Look at the data below and print exactly the lines from its first line through the line with "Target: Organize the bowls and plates"; the pictures stay out of the copy.

- **Supplied information**
___

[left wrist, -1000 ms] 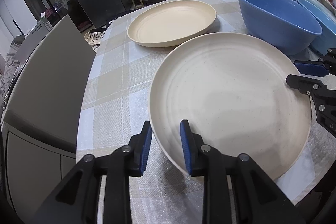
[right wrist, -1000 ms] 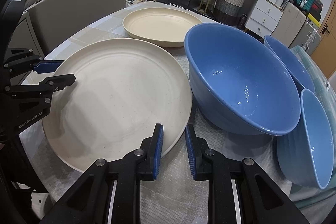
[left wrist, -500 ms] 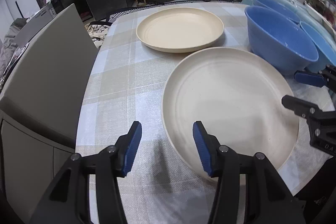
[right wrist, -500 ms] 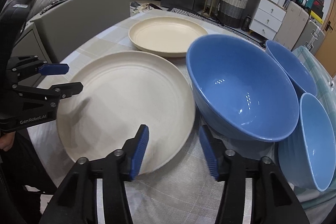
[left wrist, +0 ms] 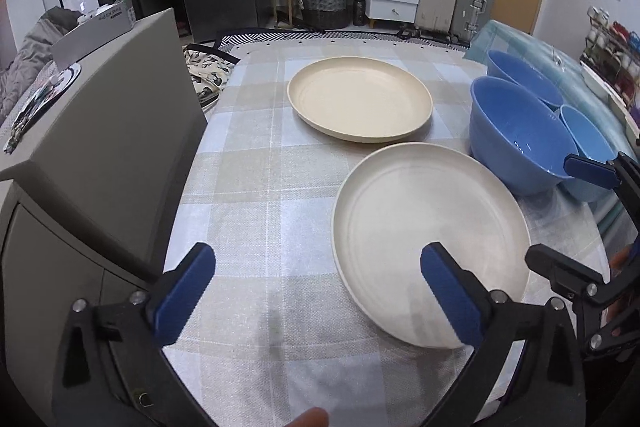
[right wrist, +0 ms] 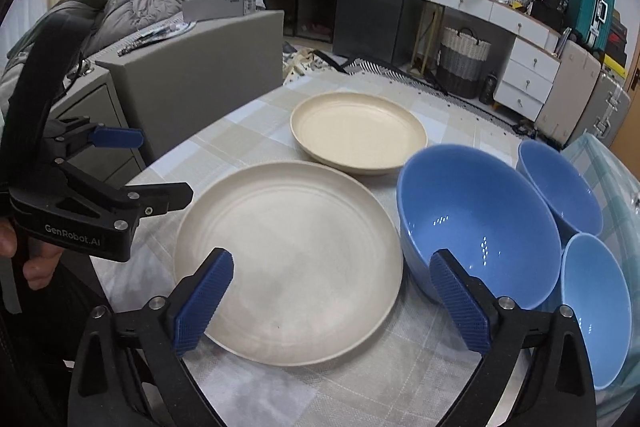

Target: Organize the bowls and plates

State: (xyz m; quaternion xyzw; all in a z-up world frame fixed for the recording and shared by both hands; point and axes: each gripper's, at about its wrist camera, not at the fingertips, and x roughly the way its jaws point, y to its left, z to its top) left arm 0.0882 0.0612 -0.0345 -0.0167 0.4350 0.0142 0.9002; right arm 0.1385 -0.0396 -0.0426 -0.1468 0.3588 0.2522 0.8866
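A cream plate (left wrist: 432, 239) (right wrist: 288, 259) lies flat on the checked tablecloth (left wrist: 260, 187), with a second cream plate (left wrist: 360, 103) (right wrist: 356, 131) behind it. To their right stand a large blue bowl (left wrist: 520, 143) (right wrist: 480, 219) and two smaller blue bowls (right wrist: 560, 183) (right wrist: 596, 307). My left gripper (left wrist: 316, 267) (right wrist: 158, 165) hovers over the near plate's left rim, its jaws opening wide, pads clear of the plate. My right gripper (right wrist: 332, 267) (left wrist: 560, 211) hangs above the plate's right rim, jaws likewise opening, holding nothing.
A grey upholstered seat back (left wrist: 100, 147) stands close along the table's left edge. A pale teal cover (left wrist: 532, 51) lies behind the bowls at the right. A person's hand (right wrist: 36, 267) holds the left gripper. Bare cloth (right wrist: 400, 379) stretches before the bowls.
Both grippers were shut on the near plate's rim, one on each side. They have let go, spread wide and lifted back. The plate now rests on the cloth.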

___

- **Result for this exercise**
[left wrist, -1000 ms] 
[right wrist, -1000 ms] 
[left wrist, -500 ms] 
[right wrist, -500 ms] 
[left wrist, +0 ms] 
[right wrist, +0 ms] 

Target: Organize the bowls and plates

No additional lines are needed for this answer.